Щеки ее горели, как нарумяненные. Лорнблауэр не мог отказать ей ни в чем, несмотря на горькие воспоминания о вчерашнем вечере, когда она в тени бизань-вантов разговаривала с Джерардом так увлеченно, что никто другой не мог насладиться ее обществом.
– Если желаете, мэм, можете остаться на палубе, пока ветер не усилится – а я полагаю, он усилится.
– Спасибо, капитан, – отвечала она. Глаза ее казалось говорили, что вопрос, пойдет ли она в каюту, если усилится ветер, далеко не так однозначен, как представляется капитану. Однако подобно своему великому брату, она не форсировала мостов, к которым не приступила.
Хорнблауэр отвернулся; он несомненно предпочел бы беседовать под градом брызг, но надо было заниматься делами. Когда он дошел до штурвала, с мачты крикнули:
– Вижу парус! Эй, на палубе, парус прямо по курсу. Похоже на «Нативидад», сэр.
Хорнблауэр взглянул наверх. Впередсмотрящий цеплялся за ограждение, вместе с мачтой описывая в воздухе головокружительные петли.
– Поднимитесь наверх, Найвит, – крикнул Хорнблауэр мичману. – Возьмите с собой подзорную трубу. Сообщайте, что видите. – Он знал, что сам в такую погоду будет никуда не годным впередсмотрящим – стыдно, но это так. Вскоре сквозь шторм донесся мальчишеский голос Найвита:
– Это «Нативидад», сэр. Я вижу его марсели.
– Каким курсом он идет?
– Правым галсом, тем же курсом, что и мы. Мачты все на одной линии. Теперь он меняет курс. Поворачивает через фордевинд. Наверно, они увидели нас. Теперь он идет в бейдевинд левым галсом, сэр, направляясь в наветренную от нас сторону.
– А, вот как, – мрачно сказал про себя Хорнблауэр. Что-то новенькое для испанского судна самому напрашиваться на поединок. Впрочем, это уже не испанское судно. Как бы там ни было, нельзя уступать ему выгодное положение на ветре.
– К брасам! – крикнул Хорнблауэр, потом рулевому:
– Лево руля. И смотри, приятель, держи так круто к ветру, как только можешь. Мистер Буш, командуйте всем по местам, пожалуйста, и подготовьте корабль к бою.

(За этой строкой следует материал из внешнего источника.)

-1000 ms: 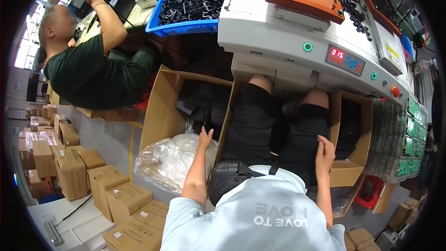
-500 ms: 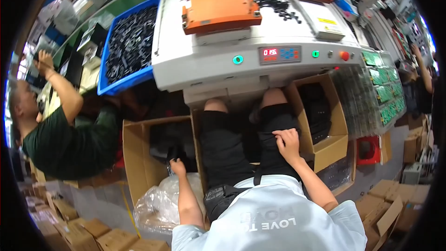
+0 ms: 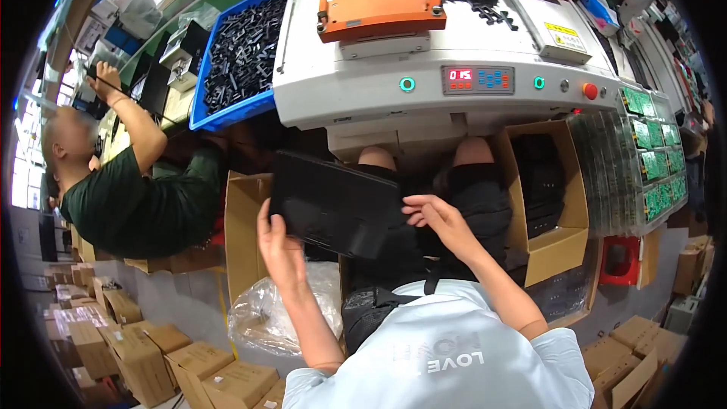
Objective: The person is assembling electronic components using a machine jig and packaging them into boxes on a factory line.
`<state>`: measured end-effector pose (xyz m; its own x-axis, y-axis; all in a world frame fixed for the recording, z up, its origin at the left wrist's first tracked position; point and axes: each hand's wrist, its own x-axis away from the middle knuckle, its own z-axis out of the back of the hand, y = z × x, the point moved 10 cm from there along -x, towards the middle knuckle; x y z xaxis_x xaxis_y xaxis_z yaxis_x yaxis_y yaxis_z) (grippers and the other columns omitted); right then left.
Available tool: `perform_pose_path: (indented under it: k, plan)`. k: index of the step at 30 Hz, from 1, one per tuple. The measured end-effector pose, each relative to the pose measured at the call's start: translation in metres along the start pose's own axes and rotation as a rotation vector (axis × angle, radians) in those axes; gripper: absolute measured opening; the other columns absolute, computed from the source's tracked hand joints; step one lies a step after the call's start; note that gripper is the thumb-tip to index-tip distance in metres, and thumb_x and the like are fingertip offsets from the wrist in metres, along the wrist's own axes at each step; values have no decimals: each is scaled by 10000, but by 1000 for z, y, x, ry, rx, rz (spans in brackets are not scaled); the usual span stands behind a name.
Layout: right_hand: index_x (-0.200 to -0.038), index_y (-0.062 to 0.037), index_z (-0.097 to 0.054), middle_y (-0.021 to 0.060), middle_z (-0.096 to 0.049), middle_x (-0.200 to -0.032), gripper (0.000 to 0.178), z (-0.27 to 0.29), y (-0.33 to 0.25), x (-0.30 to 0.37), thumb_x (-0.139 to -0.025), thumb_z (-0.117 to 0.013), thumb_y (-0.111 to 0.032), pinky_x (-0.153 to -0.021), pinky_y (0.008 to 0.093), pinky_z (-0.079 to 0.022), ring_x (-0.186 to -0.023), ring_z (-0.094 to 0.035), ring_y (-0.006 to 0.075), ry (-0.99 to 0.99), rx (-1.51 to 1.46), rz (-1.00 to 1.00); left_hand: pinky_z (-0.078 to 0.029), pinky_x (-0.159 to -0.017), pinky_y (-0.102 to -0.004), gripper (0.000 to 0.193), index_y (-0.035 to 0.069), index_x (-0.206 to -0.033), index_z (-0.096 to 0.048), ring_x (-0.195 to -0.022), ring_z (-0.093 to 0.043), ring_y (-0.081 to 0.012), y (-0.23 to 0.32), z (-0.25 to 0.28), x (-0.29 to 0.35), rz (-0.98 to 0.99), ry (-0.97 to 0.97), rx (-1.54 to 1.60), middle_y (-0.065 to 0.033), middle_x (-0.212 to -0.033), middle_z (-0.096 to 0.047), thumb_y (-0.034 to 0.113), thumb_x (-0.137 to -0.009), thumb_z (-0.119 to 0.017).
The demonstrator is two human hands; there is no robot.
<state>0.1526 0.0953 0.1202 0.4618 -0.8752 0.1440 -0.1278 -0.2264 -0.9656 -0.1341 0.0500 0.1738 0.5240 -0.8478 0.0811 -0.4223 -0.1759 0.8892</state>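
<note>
The half-curled left hand [image 3: 282, 252] is now raising a black panel [image 3: 333, 208] from the carton [image 3: 244, 231]; the loosely open right hand [image 3: 441, 221] is nearing it.

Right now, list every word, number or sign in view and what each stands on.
Wording is described, not copied.
Red digital display: glowing digits.
Light-blue T-shirt: upside-down capital letters, partly legible.
Yellow-and-white label on a white cover: print too small to read.
Cardboard cartons: markings too small and blurred to read.
Black rectangular panel: no lettering I can make out.
</note>
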Motion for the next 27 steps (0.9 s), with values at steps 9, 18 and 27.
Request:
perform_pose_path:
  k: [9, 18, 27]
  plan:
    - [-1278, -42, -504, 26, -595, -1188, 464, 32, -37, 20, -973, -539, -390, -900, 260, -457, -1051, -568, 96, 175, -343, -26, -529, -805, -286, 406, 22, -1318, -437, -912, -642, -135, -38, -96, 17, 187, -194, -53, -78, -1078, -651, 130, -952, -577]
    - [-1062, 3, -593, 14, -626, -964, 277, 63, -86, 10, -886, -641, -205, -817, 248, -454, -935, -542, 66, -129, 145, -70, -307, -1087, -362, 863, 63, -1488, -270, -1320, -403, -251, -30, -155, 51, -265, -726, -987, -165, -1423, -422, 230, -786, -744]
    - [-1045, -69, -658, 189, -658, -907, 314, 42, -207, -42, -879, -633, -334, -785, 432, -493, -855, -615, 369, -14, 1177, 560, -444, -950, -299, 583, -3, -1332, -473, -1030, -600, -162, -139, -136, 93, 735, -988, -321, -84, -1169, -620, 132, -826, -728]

Когда загремел барабан и матросы высыпали на палубу, он вспомнил о женщине у гакаборта и его фатализм сменился тревогой.
– Ваше место – внизу, леди Барбара, – сказал он. – Горничную возьмете с собой. До конца боя оставайтесь в кокпите… нет, не в кокпите. Ступайте в канатный ящик.
– Капитан, – начала она, но Хорнблауэр не намеревался слушать возражений – если она и впрямь собиралась возразить.

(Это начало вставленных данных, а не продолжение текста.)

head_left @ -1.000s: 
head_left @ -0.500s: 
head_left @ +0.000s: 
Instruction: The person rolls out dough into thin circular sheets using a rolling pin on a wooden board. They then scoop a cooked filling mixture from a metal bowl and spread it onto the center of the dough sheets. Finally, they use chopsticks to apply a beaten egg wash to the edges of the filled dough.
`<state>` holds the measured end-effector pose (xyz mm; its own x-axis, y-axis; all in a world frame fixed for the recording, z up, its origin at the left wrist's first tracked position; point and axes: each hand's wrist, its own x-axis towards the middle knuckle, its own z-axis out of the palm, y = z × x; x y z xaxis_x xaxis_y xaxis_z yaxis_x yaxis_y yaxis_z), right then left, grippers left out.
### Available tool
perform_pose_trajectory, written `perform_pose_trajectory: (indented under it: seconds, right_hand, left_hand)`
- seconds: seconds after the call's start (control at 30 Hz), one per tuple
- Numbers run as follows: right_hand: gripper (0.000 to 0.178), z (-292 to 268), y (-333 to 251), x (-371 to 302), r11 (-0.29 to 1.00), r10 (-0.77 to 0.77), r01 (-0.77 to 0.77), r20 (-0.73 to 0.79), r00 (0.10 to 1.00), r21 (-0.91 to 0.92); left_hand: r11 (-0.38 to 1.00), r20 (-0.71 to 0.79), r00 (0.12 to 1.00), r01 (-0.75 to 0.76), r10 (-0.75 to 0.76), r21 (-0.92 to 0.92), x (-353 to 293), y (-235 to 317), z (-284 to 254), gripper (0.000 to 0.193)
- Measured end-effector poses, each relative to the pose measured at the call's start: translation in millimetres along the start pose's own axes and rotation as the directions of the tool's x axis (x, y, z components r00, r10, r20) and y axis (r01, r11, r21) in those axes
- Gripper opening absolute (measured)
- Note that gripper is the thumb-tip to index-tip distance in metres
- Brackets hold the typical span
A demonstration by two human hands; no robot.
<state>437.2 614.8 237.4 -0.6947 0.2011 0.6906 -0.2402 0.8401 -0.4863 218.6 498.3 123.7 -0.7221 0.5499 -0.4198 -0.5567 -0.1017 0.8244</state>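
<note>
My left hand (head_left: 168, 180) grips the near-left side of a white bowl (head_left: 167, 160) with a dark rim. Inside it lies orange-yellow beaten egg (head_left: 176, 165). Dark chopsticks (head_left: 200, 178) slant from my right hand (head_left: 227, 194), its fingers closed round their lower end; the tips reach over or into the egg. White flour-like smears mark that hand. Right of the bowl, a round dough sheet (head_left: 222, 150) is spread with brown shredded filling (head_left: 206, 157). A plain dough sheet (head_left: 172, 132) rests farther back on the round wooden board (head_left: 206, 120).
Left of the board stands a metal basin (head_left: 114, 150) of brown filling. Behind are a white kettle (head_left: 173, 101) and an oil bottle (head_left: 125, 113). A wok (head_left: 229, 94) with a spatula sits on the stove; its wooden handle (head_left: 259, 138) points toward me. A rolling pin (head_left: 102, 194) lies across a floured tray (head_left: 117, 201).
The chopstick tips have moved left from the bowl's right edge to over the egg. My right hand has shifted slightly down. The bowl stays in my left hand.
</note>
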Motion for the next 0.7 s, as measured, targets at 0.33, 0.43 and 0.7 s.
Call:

– Мистер Клэй! – прогремел он. – Проводите ее милость вместе с горничной в канатный ящик. Прежде, чем оставить ее, убедитесь, что она в безопасности. Это мой приказ, мистер Клэй. Кхе-хм.
Трусливый способ избавиться от ответственности – переложить ее на Клэя, но Хорнблауэр злился на женщину за ту тошнотворную тревогу, причиной которой она была. Она ушла, улыбнувшись и помахав рукой. Клэй потрусил следом.